Data section

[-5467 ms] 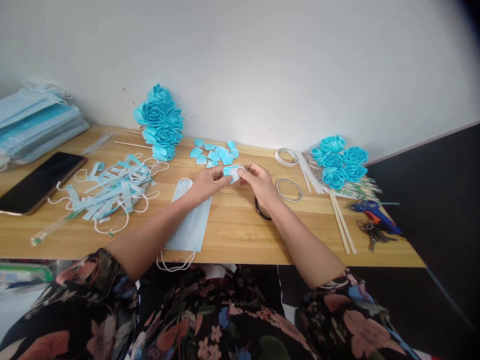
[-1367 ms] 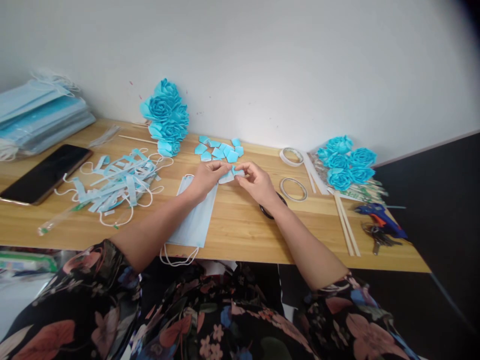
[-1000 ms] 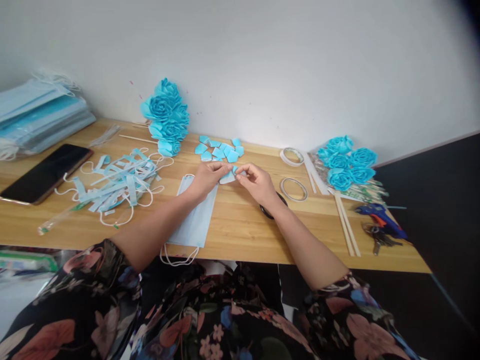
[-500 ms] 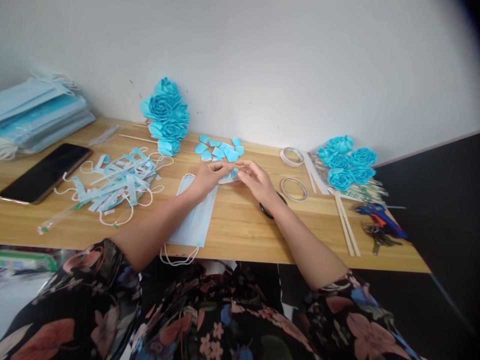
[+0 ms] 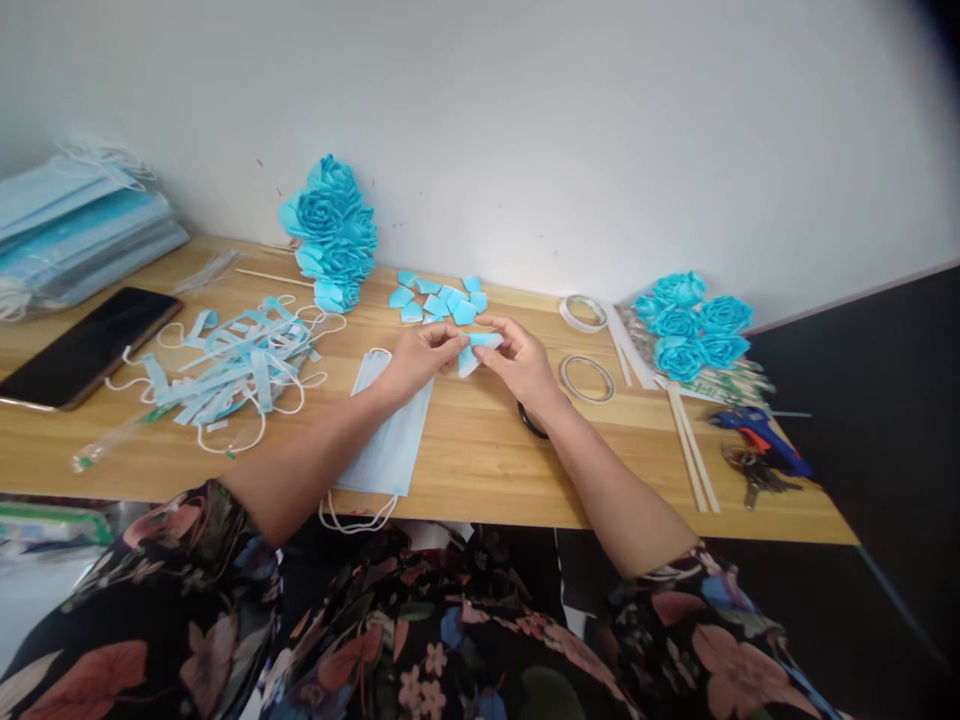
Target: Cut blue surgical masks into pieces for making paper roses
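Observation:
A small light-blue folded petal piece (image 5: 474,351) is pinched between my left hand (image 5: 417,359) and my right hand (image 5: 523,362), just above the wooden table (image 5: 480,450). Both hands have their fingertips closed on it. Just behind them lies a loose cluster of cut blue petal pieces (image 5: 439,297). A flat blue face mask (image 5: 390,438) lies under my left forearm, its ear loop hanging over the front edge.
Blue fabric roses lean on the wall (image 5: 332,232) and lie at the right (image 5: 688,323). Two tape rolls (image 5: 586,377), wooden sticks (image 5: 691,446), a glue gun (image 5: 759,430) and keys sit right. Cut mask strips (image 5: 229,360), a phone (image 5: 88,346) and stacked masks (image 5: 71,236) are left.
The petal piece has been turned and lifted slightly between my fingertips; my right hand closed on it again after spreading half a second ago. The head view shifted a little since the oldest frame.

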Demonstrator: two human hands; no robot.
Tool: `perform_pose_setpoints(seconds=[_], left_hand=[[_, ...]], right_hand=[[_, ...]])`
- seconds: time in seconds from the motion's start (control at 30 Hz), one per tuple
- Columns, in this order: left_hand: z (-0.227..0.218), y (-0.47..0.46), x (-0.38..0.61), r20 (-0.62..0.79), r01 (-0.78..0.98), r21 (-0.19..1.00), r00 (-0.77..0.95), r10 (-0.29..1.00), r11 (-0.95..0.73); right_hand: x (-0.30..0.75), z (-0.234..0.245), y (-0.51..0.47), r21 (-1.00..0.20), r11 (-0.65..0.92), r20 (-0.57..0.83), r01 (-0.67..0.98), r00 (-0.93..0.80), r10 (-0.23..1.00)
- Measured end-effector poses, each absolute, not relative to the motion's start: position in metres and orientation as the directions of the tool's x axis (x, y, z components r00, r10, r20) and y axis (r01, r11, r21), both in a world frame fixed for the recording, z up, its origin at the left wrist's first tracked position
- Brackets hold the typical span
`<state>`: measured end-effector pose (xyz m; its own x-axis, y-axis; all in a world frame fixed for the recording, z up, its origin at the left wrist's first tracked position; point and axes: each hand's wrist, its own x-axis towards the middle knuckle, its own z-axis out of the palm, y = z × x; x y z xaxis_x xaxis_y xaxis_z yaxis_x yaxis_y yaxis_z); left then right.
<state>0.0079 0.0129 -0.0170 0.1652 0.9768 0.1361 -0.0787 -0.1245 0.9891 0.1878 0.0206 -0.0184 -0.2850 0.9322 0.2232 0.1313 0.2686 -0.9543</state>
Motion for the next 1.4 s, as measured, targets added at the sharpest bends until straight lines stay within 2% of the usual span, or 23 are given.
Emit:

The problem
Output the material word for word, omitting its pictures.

Answer for this exercise
[-5467 ms] 
[-1367 ms] 
[-1000 ms] 
[-500 ms] 
[+0 ms] 
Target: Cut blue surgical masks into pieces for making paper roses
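Observation:
A small light-blue folded petal piece (image 5: 474,351) is pinched between my left hand (image 5: 417,359) and my right hand (image 5: 523,362), just above the wooden table (image 5: 480,450). Both hands have their fingertips closed on it. Just behind them lies a loose cluster of cut blue petal pieces (image 5: 439,297). A flat blue face mask (image 5: 390,438) lies under my left forearm, its ear loop hanging over the front edge.
Blue fabric roses lean on the wall (image 5: 332,232) and lie at the right (image 5: 688,323). Two tape rolls (image 5: 586,377), wooden sticks (image 5: 691,446), a glue gun (image 5: 759,430) and keys sit right. Cut mask strips (image 5: 229,360), a phone (image 5: 88,346) and stacked masks (image 5: 71,236) are left.
The petal piece has been turned and lifted slightly between my fingertips; my right hand closed on it again after spreading half a second ago. The head view shifted a little since the oldest frame.
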
Demonstrator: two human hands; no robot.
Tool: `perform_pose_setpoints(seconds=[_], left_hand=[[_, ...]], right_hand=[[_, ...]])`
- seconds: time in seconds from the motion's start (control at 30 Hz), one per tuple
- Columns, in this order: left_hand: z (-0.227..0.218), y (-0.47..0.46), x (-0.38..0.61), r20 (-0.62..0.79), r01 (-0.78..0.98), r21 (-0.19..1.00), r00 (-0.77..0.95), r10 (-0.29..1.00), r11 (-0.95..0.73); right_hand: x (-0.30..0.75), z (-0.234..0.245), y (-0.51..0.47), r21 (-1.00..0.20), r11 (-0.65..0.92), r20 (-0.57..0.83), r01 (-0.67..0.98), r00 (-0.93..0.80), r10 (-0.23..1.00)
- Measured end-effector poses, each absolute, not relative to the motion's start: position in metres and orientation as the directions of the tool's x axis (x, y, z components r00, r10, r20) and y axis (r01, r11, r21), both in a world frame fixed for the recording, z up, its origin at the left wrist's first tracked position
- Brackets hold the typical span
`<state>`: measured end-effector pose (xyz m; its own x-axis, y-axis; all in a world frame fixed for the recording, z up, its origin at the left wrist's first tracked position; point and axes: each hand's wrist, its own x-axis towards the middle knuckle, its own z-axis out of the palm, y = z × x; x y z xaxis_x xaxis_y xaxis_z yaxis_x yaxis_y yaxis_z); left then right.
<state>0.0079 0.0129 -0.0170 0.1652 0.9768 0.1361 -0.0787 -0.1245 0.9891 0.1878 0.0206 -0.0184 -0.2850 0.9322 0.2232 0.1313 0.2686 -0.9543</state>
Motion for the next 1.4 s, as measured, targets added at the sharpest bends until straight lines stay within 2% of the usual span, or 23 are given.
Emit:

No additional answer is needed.